-- THE TASK --
Once more, print the records exactly as given.

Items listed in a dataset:
--

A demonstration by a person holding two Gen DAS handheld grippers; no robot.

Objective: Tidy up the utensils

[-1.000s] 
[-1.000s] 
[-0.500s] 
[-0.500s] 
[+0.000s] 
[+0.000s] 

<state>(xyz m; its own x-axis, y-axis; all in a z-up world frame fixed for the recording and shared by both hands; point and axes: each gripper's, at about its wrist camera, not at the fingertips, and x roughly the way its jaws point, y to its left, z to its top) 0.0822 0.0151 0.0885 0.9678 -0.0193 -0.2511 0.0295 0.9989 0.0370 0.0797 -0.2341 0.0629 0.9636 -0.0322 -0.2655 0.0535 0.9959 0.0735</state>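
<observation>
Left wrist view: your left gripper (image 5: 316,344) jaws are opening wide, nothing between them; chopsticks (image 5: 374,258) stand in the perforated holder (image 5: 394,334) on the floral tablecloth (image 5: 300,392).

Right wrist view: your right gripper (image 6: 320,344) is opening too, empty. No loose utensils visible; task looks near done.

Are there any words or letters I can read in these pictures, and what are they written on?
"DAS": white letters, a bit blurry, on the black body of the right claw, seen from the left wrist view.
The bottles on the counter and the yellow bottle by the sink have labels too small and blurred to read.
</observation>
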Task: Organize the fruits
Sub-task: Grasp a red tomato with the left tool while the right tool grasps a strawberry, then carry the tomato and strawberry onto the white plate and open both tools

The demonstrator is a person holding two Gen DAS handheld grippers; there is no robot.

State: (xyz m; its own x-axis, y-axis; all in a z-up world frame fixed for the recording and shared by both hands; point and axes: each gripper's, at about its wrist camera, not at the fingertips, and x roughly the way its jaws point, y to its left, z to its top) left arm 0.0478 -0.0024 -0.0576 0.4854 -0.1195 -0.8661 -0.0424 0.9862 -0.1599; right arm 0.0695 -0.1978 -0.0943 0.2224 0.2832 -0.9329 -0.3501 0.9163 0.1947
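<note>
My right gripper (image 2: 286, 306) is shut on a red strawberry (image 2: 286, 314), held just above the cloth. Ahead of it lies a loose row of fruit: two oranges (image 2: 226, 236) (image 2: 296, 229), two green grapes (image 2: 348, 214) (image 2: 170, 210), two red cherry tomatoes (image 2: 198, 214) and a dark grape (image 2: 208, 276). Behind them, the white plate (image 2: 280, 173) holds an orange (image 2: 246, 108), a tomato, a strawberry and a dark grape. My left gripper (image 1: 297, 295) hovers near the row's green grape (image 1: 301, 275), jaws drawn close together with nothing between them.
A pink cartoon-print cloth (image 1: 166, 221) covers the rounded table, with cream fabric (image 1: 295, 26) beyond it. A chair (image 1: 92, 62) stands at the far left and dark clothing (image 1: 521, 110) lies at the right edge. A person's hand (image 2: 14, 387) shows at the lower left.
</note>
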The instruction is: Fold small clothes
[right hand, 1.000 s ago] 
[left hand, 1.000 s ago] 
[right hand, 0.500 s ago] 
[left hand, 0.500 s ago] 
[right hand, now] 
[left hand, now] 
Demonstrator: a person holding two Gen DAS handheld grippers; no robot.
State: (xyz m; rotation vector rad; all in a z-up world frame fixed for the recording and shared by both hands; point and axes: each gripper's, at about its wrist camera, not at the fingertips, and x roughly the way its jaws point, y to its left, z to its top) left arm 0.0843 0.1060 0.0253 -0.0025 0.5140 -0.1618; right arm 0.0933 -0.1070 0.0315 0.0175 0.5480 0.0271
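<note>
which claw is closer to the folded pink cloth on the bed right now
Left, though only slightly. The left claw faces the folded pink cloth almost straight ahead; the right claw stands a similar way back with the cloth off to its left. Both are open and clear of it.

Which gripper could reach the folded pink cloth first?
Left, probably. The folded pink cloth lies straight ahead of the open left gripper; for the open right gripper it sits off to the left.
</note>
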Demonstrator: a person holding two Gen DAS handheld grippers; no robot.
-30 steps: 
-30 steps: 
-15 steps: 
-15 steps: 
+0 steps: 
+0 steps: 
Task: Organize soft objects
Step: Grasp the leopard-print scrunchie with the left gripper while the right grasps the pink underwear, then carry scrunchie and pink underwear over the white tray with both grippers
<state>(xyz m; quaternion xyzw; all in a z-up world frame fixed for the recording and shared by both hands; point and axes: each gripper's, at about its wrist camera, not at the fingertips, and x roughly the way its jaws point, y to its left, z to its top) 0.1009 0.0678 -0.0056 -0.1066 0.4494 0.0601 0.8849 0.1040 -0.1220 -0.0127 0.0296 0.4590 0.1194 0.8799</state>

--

-- RESPONSE AREA --
A demonstration by a person holding two Gen DAS handheld grippers; no robot.

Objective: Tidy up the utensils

[-1.000s] 
[-1.000s] 
[-0.500s] 
[-0.500s] 
[+0.000s] 
[+0.000s] 

<state>(xyz m; its own x-axis, y-axis; all in a z-up world frame fixed for the recording and shared by both hands; point and axes: each gripper's, at about its wrist camera, not at the fingertips, and x roughly the way its jaws point, y to its left, z to its top) 0.0822 0.0151 0.0885 0.9678 -0.0193 -0.2511 0.0295 0.9989 0.0370 0.0797 -0.2341 0.0629 0.9636 -0.0322 -0.2655 0.0535 0.9959 0.0735</state>
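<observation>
Left wrist view: your left gripper (image 5: 316,344) jaws are opening wide, nothing between them; chopsticks (image 5: 374,258) stand in the perforated holder (image 5: 394,334) on the floral tablecloth (image 5: 300,392).

Right wrist view: your right gripper (image 6: 320,344) is opening too, empty. No loose utensils visible; task looks near done.

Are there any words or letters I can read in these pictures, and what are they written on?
"DAS": white letters, a bit blurry, on the black body of the right claw, seen from the left wrist view.
The bottles on the counter and the yellow bottle by the sink have labels too small and blurred to read.
</observation>
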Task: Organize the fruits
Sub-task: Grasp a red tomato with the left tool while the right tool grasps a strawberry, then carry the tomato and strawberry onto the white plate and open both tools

The demonstrator is a person holding two Gen DAS handheld grippers; there is no robot.

State: (xyz m; its own x-axis, y-axis; all in a z-up world frame fixed for the recording and shared by both hands; point and axes: each gripper's, at about its wrist camera, not at the fingertips, and x roughly the way its jaws point, y to its left, z to its top) left arm 0.0478 -0.0024 -0.0576 0.4854 -0.1195 -0.8661 -0.0424 0.9862 -0.1599; right arm 0.0695 -0.1978 -0.0943 0.2224 0.2832 -0.9329 -0.3501 0.9163 0.1947
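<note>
My right gripper (image 2: 286, 306) is shut on a red strawberry (image 2: 286, 314), held just above the cloth. Ahead of it lies a loose row of fruit: two oranges (image 2: 226, 236) (image 2: 296, 229), two green grapes (image 2: 348, 214) (image 2: 170, 210), two red cherry tomatoes (image 2: 198, 214) and a dark grape (image 2: 208, 276). Behind them, the white plate (image 2: 280, 173) holds an orange (image 2: 246, 108), a tomato, a strawberry and a dark grape. My left gripper (image 1: 297, 295) hovers near the row's green grape (image 1: 301, 275), jaws drawn close together with nothing between them.
A pink cartoon-print cloth (image 1: 166, 221) covers the rounded table, with cream fabric (image 1: 295, 26) beyond it. A chair (image 1: 92, 62) stands at the far left and dark clothing (image 1: 521, 110) lies at the right edge. A person's hand (image 2: 14, 387) shows at the lower left.
</note>
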The instruction is: Fold small clothes
[right hand, 1.000 s ago] 
[left hand, 1.000 s ago] 
[right hand, 0.500 s ago] 
[left hand, 0.500 s ago] 
[right hand, now] 
[left hand, now] 
Demonstrator: a person holding two Gen DAS handheld grippers; no robot.
State: (xyz m; rotation vector rad; all in a z-up world frame fixed for the recording and shared by both hands; point and axes: each gripper's, at about its wrist camera, not at the fingertips, and x roughly the way its jaws point, y to its left, z to its top) left arm 0.0843 0.1060 0.0253 -0.0025 0.5140 -0.1618; right arm 0.0933 -0.1070 0.0315 0.0175 0.5480 0.0271
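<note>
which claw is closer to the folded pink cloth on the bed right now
Left, though only slightly. The left claw faces the folded pink cloth almost straight ahead; the right claw stands a similar way back with the cloth off to its left. Both are open and clear of it.

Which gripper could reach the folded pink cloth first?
Left, probably. The folded pink cloth lies straight ahead of the open left gripper; for the open right gripper it sits off to the left.
</note>
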Demonstrator: a person holding two Gen DAS handheld grippers; no robot.
-30 steps: 
-30 steps: 
-15 steps: 
-15 steps: 
+0 steps: 
+0 steps: 
Task: Organize soft objects
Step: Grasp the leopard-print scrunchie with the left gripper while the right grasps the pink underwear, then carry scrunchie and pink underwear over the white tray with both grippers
<state>(xyz m; quaternion xyzw; all in a z-up world frame fixed for the recording and shared by both hands; point and axes: each gripper's, at about its wrist camera, not at the fingertips, and x roughly the way its jaws point, y to its left, z to its top) 0.1009 0.0678 -0.0056 -0.1066 0.4494 0.0601 0.8849 0.1040 -0.1220 -0.0127 0.0296 0.4590 0.1194 0.8799</state>

Output for the exercise is complete.